Stuttgart-Mitte, Neue Vorstadt

In einem vieleckigen gusseisernen Brunnentrog ragt eine pyramidenartige Granitsäule empor. Auf dem Granitsockel tummeln sich vier allegorischen Fischfiguren. Die Säule trägt das Stadtwappen, die Inschrift „MDCCCXX“ und ein Medallion mit dem Portrait von Friedrich I. Am Fuße der Säule ragen lange Wasserspeier aus den Fischmäulern, gestützt von verzierten Eisengirlanden. Aufgrund der Inschrift des Brunnens wird als Entstehungsjahr 1820 angenommen, auf jeden Fall war sein Standort der damalige Alte Postplatz. Inzwischen wird er immer öfter als Rotebühlbrunnen bezeichnet.

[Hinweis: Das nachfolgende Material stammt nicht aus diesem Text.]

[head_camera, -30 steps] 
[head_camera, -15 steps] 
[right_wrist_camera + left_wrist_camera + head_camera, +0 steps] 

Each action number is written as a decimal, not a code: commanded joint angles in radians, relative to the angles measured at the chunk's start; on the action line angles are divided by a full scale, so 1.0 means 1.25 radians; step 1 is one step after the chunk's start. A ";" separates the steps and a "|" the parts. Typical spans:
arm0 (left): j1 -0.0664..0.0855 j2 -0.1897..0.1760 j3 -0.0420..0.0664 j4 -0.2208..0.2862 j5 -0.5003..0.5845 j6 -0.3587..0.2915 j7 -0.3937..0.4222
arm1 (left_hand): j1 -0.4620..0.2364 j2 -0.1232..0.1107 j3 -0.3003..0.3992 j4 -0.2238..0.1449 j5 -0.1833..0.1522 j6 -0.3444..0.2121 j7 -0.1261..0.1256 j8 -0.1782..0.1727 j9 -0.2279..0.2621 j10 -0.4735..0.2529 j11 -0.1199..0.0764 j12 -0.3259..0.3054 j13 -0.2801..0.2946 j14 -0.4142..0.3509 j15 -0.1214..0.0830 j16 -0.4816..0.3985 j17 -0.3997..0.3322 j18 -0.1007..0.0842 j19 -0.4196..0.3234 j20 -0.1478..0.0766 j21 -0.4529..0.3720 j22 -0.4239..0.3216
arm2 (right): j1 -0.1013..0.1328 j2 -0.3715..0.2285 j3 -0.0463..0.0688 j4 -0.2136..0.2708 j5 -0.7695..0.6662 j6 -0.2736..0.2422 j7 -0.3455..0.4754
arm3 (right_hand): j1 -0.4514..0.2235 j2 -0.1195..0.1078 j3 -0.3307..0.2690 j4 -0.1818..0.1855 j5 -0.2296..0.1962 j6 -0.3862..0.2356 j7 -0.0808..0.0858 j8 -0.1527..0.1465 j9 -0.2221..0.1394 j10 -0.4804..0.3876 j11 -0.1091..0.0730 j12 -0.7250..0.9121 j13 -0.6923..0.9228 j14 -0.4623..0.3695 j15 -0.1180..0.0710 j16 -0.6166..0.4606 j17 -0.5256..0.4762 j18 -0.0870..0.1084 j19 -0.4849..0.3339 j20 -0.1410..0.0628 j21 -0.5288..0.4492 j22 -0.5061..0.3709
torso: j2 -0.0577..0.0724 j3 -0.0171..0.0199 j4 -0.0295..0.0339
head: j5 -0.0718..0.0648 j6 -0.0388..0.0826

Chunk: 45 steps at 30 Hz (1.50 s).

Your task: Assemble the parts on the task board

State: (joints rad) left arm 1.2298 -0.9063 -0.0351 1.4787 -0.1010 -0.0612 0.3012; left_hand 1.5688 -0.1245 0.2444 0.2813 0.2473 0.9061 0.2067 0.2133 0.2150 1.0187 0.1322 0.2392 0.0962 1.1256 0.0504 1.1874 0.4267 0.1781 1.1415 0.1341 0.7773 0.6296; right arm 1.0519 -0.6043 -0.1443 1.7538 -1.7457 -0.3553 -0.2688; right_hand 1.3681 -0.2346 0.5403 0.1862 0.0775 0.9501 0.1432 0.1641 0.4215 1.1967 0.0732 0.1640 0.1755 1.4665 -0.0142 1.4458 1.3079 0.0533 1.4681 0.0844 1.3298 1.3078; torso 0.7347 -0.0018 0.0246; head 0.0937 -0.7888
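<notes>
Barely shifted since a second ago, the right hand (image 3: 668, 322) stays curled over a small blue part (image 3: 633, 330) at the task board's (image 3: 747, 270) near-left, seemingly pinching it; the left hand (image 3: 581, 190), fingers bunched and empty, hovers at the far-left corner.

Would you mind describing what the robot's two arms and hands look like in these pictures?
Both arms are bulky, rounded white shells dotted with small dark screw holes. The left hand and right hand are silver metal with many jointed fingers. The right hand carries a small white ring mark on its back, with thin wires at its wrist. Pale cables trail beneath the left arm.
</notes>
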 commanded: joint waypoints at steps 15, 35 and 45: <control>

Wegen der formalen Ähnlichkeit mit dem Akademiebrunnen und dem Marktplatzbrunnen wird der Postplatzbrunnen Nikolaus Friedrich von Thouret zugeordnet. Allerdings ist der Postplatzbrunnen nicht so streng und mächtig wie die beiden erstgenannten, zeigt jedoch eine ähnlich langweilige Akkuratesse. Im Württembergischen Landesmuseum liegt eine Zeichnung von Thouret für ein Friedrich-Eugen-Denkmal, welches hohe Ähnlichkeit mit dem Postplatzbrunnen aufweist.

Der Postplatzbrunnen ist rundum von Gastronomie umgeben. Auf deren Sitzplätzen kann man den Brunnen genießen, beschattet von alten Bäumen.